──────── Data provided

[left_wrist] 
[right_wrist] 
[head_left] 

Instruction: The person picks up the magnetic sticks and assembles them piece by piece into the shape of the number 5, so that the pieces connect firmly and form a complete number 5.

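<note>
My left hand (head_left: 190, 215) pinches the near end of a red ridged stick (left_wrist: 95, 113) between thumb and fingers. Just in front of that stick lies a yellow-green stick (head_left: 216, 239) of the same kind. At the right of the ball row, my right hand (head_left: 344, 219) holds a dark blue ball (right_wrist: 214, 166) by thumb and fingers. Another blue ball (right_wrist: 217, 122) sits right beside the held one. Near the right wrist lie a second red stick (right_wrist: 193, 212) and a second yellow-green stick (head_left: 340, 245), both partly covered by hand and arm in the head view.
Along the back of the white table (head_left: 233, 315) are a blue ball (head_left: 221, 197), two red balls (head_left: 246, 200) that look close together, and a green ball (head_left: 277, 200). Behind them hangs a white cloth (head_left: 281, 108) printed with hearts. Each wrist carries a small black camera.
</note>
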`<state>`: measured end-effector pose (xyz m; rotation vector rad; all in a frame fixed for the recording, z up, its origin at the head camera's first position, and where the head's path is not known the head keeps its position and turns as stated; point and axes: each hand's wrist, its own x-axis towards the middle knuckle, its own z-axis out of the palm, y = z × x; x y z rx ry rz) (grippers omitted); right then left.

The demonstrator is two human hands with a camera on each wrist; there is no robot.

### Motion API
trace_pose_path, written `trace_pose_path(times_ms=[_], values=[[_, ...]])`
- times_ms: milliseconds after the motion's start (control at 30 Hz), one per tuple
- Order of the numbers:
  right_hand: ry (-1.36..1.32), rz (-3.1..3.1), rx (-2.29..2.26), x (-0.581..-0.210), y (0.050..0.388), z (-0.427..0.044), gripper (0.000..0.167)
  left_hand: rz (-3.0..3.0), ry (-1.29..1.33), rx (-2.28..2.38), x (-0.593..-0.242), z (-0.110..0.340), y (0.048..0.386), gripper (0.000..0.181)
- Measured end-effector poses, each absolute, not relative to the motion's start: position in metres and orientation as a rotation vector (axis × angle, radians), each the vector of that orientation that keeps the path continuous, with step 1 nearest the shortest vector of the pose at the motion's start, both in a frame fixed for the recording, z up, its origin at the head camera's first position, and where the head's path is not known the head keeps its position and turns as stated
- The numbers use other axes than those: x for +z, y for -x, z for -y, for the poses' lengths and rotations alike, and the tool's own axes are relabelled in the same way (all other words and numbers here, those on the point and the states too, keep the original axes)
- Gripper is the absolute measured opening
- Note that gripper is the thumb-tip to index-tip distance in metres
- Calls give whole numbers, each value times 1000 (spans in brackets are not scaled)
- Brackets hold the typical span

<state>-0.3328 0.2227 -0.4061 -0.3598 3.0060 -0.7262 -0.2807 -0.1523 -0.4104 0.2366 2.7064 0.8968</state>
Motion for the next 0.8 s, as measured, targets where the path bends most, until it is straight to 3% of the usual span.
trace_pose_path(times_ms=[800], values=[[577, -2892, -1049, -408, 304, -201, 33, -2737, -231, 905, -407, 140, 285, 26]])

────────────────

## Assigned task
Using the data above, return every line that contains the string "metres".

## Exercise solution
- Measured end-effector poses, each absolute, not relative to the motion's start: position in metres and orientation as a rotation vector (axis × angle, radians), each the vector of that orientation that keeps the path continuous, with step 1 nearest the shortest vector of the pose at the motion's start, both in a frame fixed for the recording, z up, its origin at the head camera's first position, and where the head's path is not known the head keeps its position and turns as stated
- Note that gripper is the thumb-tip to index-tip distance in metres

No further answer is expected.